Mebendazole and Fenbendazole (Interim Summary - 2020.02.07)

1. Mebendazole and fenbendazole have very low solubilities but publicly available solubility data is variable. Nevertheless, it is possible that fenbendazole may have a solubility that is ~10 fold lower than mebendazole and therefore likely achieves a lower systemic concentration, when compared as solids.

2. Fenbendazole formulations in the form of suspensions or dispersions likely increase the bioavailability of fenbendazole compared to solid formulations in powder form, because the particle size is very small and dispersants are used to stabilize the suspensions.

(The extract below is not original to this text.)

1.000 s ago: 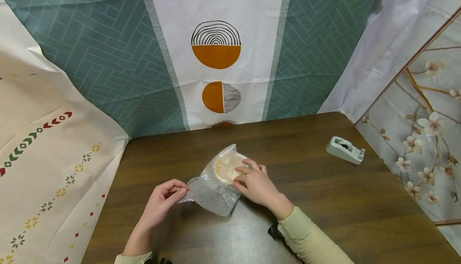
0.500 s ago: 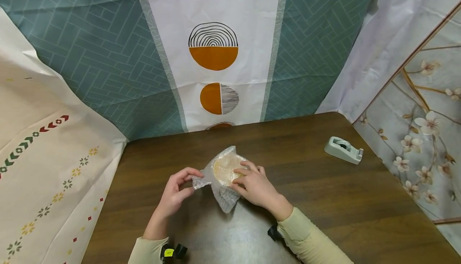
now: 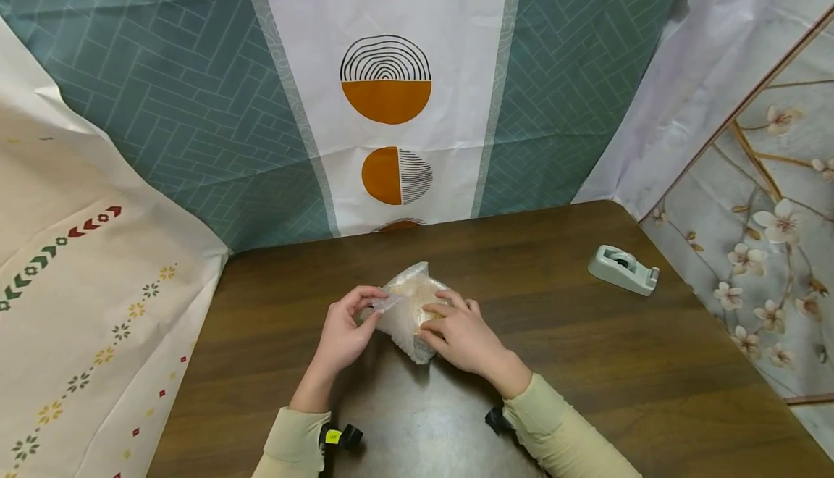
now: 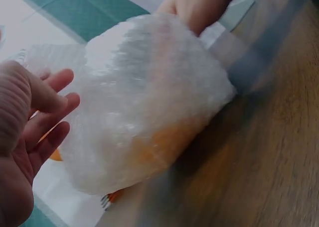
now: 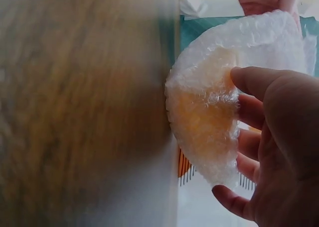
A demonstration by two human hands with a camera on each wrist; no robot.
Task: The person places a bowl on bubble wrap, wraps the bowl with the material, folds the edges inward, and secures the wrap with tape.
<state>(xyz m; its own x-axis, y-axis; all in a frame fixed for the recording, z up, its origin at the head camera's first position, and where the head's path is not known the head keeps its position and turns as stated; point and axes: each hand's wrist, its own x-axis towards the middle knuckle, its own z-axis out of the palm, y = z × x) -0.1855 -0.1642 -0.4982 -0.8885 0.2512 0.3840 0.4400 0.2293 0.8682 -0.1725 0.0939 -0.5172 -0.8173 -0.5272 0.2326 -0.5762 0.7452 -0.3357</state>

3. The additives used to prepare fenbendazole products, solid and suspensions, are typical of those used in human drug products. On the other hand, the purity or quality of those additives is unknown.

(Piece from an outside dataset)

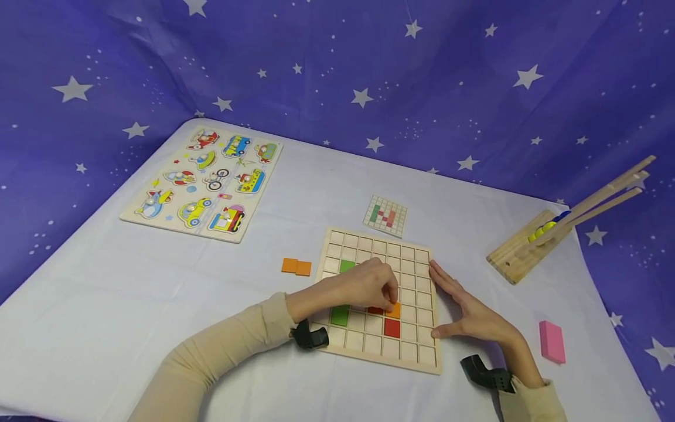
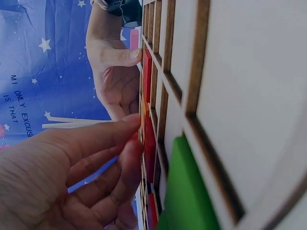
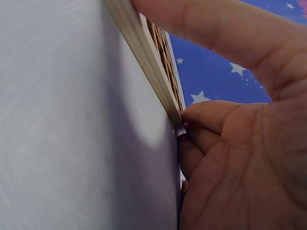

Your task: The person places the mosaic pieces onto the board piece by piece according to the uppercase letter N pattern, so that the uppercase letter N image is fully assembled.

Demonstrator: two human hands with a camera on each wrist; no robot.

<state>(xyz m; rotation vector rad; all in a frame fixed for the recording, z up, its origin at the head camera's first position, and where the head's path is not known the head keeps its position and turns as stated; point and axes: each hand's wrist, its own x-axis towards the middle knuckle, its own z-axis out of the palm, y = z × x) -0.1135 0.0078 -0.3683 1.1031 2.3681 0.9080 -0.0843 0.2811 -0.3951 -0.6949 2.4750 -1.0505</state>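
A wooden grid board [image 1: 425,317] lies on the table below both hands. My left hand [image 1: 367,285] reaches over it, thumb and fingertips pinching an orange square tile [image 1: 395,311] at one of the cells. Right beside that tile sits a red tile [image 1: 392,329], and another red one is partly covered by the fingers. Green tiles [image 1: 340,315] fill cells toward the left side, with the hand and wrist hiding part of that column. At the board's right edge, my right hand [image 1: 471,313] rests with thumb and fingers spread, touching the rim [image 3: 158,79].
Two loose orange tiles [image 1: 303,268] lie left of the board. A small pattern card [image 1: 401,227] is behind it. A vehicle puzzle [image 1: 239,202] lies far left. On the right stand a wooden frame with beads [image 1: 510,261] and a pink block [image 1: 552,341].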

4. Mebendazole very likely achieves an effective systemic concentration considering that adverse reactions have been observed during clinical trails and the post marketing period.

5. Although mebendazole and fenbendazole have very low solubilities in solid form, high dosages and prolonged exposure to the antihelminthics should be avoided because of the potential for liver damage (e.g., jaundice, elevated liver enzymes (ALT, AST), agranulocytosis, neutropenia and immunosuppression.

6. Increasing the bioavailability of fenbendazole by untested and unproven methods is not recommended, due to the risk of serious side effects. Alternatively, cimetidine, an anti-acid drug, can be used as a safer method to improve the systemic concentration of the antihelminthic.

7. A weekly intermittent dosage schedule appears to be efficacious according to anecdotal reports, but continuous dosing for 1 to 3 months can be followed similar to the way clinical trials with mebendazole are being conducted (Clinical Trials.gov).

8. Interruptions in taking the antihelminthics should be based on changes in blood biomarkers, cancer specific antigens, circulating tumor cell load (if available) and progression according to CAT and bone scans.

9. Fenbendazole and mebendazole should not be used as substitutes for standard of care (SOC) therapies. They should be used as adjuvants to SOC providing that there is no known interference with the therapy.

10. It is advisable to closely monitor liver enzymes (ALT, AST, ALP) as well as lymphocytes when taking antihelminthics. It is further advised to start at a moderate dosage and to escalate the dosage after a period of time (1 – 4 weeks).